La vida de Calvino es un gemido lleno de lágrimas por su propia miseria y un coro triunfal glorificando la inestimable gracia de su Dios. Sus últimas palabras antes de su muerte revelan la lucha de toda su vida: su humildad y su indestructible fe en el amor misericordioso de Dios. «Tuvo piedad de mí —dijo—, su pobre criatura. Me sacó de las profundidades de la idolatría en la cual estaba sumido, para llevarme a la luz del Evangelio y hacerme participar en la doctrina de salvación, de la cual yo era algo completamente indigno… Me sostuvo a través de muchos defectos que merecían mil veces su repulsa. Extendió hacia mí Su misericordia utilizándome para llevar y anunciar la verdad de Su Evangelio… Mas, ¡ay!, el deseo y el celo que en ello puse, si así puede llamársele, fue tan frío y débil que me sentí deudor en todos los aspectos. De no haber sido por Su infinita bondad, toda bendición que he tenido habría sido humo; toda Su gracia ha sido inmerecida.

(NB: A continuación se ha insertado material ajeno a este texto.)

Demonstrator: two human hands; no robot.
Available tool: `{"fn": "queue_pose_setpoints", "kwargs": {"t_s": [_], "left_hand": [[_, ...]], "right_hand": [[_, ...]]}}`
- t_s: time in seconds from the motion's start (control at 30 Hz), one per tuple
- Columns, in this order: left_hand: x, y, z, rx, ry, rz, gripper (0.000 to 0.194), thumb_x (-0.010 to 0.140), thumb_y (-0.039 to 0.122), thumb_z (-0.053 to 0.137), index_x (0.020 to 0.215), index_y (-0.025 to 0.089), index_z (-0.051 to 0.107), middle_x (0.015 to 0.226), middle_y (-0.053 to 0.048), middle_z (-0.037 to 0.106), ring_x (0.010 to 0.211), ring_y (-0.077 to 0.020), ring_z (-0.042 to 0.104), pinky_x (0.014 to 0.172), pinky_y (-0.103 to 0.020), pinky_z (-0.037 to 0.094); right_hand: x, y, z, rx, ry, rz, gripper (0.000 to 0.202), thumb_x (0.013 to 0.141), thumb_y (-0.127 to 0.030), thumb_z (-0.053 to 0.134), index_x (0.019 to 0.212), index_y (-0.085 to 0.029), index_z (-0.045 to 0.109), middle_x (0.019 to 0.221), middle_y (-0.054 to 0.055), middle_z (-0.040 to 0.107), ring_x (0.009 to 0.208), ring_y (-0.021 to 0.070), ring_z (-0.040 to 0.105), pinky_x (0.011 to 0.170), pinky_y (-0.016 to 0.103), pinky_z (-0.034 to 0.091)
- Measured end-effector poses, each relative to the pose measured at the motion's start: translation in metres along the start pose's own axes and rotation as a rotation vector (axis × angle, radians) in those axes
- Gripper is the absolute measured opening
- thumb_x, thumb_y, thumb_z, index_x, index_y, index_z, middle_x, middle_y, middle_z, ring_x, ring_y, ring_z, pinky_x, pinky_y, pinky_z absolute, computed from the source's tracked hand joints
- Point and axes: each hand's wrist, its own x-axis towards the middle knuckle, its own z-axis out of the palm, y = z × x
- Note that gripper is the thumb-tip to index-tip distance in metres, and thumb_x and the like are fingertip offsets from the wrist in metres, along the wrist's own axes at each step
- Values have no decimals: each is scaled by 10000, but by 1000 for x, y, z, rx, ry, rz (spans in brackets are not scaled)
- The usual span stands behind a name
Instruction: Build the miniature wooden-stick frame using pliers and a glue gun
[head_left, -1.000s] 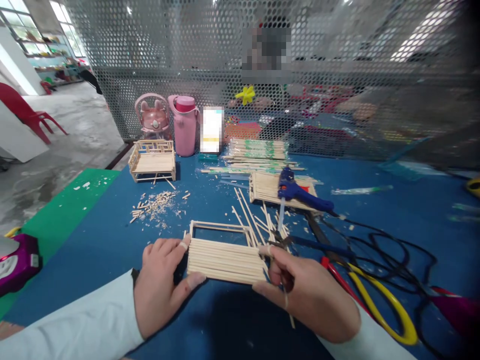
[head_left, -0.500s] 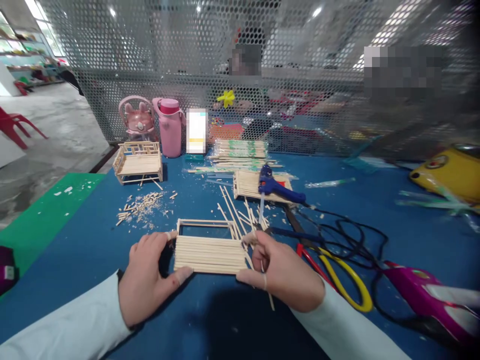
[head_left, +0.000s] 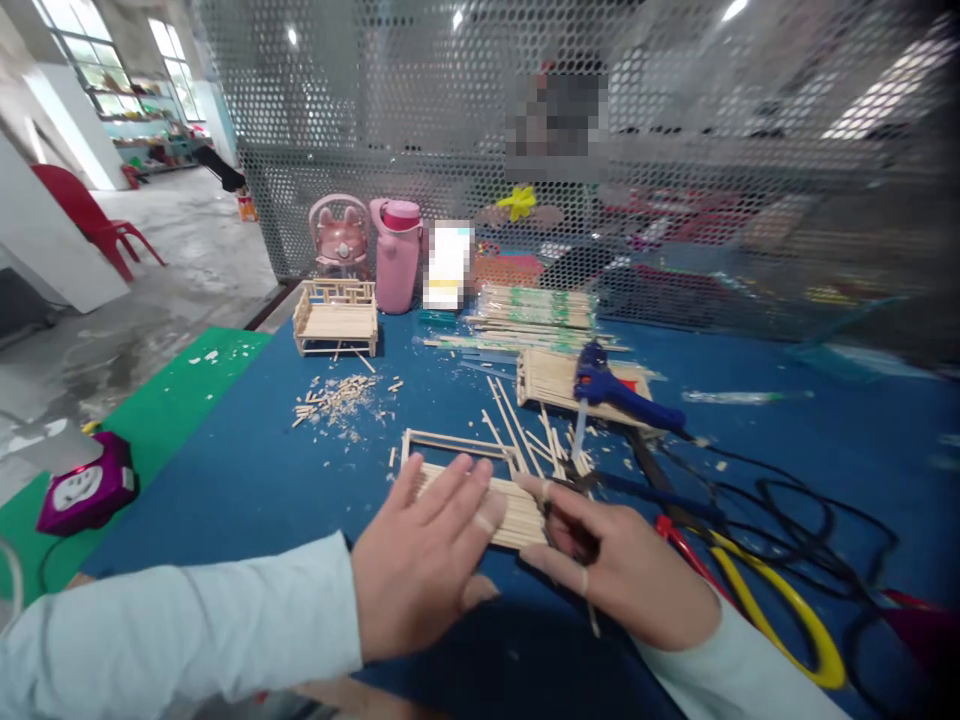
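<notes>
A small frame of thin wooden sticks with a slatted panel (head_left: 521, 518) lies on the blue table before me. My left hand (head_left: 431, 545) rests flat across the panel, fingers stretched out, covering much of its left half. At the panel's right end, my right hand (head_left: 626, 565) grips the edge between thumb and fingers. White wraps show on some fingers. Just behind the panel, loose wooden sticks (head_left: 514, 415) lie scattered. A blue glue gun (head_left: 630, 398) rests on another slatted stick piece (head_left: 547, 378), its nozzle side towards the left.
Left-back stand a finished-looking miniature stick bench (head_left: 337, 322), a pink bottle (head_left: 397, 265) and a heap of cut bits (head_left: 341, 402). Bundled sticks (head_left: 536, 305) lie by the mesh screen (head_left: 420, 120). Yellow-and-red-handled scissors (head_left: 795, 600) and black cables (head_left: 810, 520) are on the right.
My left hand has moved from the panel's left end to lie flat on top of it. My right hand stays at the right end. The view has turned left.
</notes>
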Motion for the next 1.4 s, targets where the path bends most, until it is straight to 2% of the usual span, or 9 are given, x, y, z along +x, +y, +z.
{"fn": "queue_pose_setpoints", "kwargs": {"t_s": [0.07, 0.2, 0.37, 0.57, 0.77, 0.9, 1.07, 1.23, 1.4], "left_hand": [[7, 5, 7, 25, -41, 10, 619, 905, 508, 367, 1366, 94, 359, 1470, -157, 347, 1372, -286, 271, 1093, -475, 204], [12, 9, 16, 50, -103, -23, 541, 934, 424, 352, 1347, 77, 394, 1435, -171, 401, 1333, -292, 352, 1055, -444, 300], [9, 9, 19, 57, -94, -20, 522, 933, 405, 371, 1335, 75, 419, 1412, -185, 427, 1318, -304, 375, 1041, -470, 321], [9, 7, 18, 72, -71, 8, 571, 916, 445, 397, 1332, 54, 427, 1403, -201, 432, 1292, -329, 406, 1028, -484, 342], [9, 6, 15, 40, -69, 18, 596, 878, 506, 441, 1329, 118, 434, 1406, -211, 424, 1283, -350, 413, 1005, -505, 365], [9, 7, 13, 21, -77, 16, 600, 850, 552, 451, 1324, 185, 438, 1403, -208, 428, 1288, -358, 406, 996, -517, 369], [9, 8, 14, 19, -62, 18, 589, 854, 554, 437, 1313, 185, 447, 1379, -205, 460, 1266, -355, 437, 984, -518, 388], [8, 4, 12, 10, -35, -33, 438, 896, 405, 469, 1290, 213, 460, 1402, -149, 455, 1288, -309, 420, 1010, -527, 366], [10, -3, 9, 15, -57, -32, 384, 934, 374, 392, 1274, 216, 472, 1354, -109, 519, 1219, -284, 485, 1028, -623, 279]], "right_hand": [[1, -1, 0, -4, 4, 5, 510, 752, -372, 593, 1221, -172, 574, 509, -59, 517, 438, 98, 436, 446, 222, 377], [-1, -3, -1, -21, 1, 30, 516, 743, -389, 589, 1204, -157, 593, 497, -57, 509, 446, 106, 448, 462, 226, 382], [-5, -2, -4, -1, 35, 17, 567, 701, -430, 643, 1198, -159, 602, 486, -64, 511, 435, 98, 444, 479, 217, 378], [-2, 6, -14, 88, 176, 17, 424, 764, -388, 549, 1071, -122, 668, 490, -42, 523, 429, 93, 432, 465, 217, 374], [-1, 9, -13, 60, 216, 7, 288, 801, -343, 499, 800, -148, 712, 523, 7, 599, 457, 111, 480, 487, 234, 397], [-1, 8, -9, 48, 179, -29, 279, 823, -341, 479, 824, -196, 717, 705, 31, 709, 607, 138, 612, 614, 241, 463], [-8, 12, -29, -66, 294, 114, 334, 876, -356, 378, 868, -168, 655, 774, 55, 698, 669, 151, 618, 638, 252, 457], [-25, -5, -20, -268, 135, 230, 144, 750, -318, 580, 656, -210, 593, 539, -18, 592, 501, 137, 533, 493, 244, 328], [-24, -14, 1, -433, 51, 311, 112, 787, -303, 566, 725, -215, 597, 678, 19, 670, 634, 174, 601, 527, 262, 278]]}}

Mi refugio está en un Padre de misericordia que es y se muestra padre incluso hacia un tan miserable pecador.»

A los concejales de Ginebra declaró: «Si no he hecho siempre lo que debía, tengan la bondad de considerar el deseo de haberlo llevado a cabo… Creo, señores, que han aguantado pacientemente mi vehemencia y mis defectos, que yo mismo detesto; ¡Dios también los ha soportado!»

Dijo a los pastores: «Han tenido ustedes que soportar muchas de mis debilidades; todo lo que he hecho no ha tenido ningún valor. Lo repito de nuevo; todo lo que he hecho no ha sido nada. No soy más que una miserable criatura. Puedo decir, sin embargo, que he tenido buenas intenciones y que mis defectos siempre me han atormentado. El temor de Dios ha estado en mi corazón y podéis decir que mis deseos han sido buenos. Ruego que me sean perdonados mis pecados; pero si hay algo bueno, espero que lo toméis y lo sigáis…»

Su vida fue una ofrenda de servicio a Dios y al hombre: el propósito de un verdadero hombre es ser un buen servidor para todos ( Mat. 20:26).

Murió humildemente como había aprendido a vivir humildemente, y espera la gloriosa resurrección en una tumba anónima. «Es conveniente —dijo— que aprendamos a vivir y a morir con humildad…» (Com., Gen. 11:4).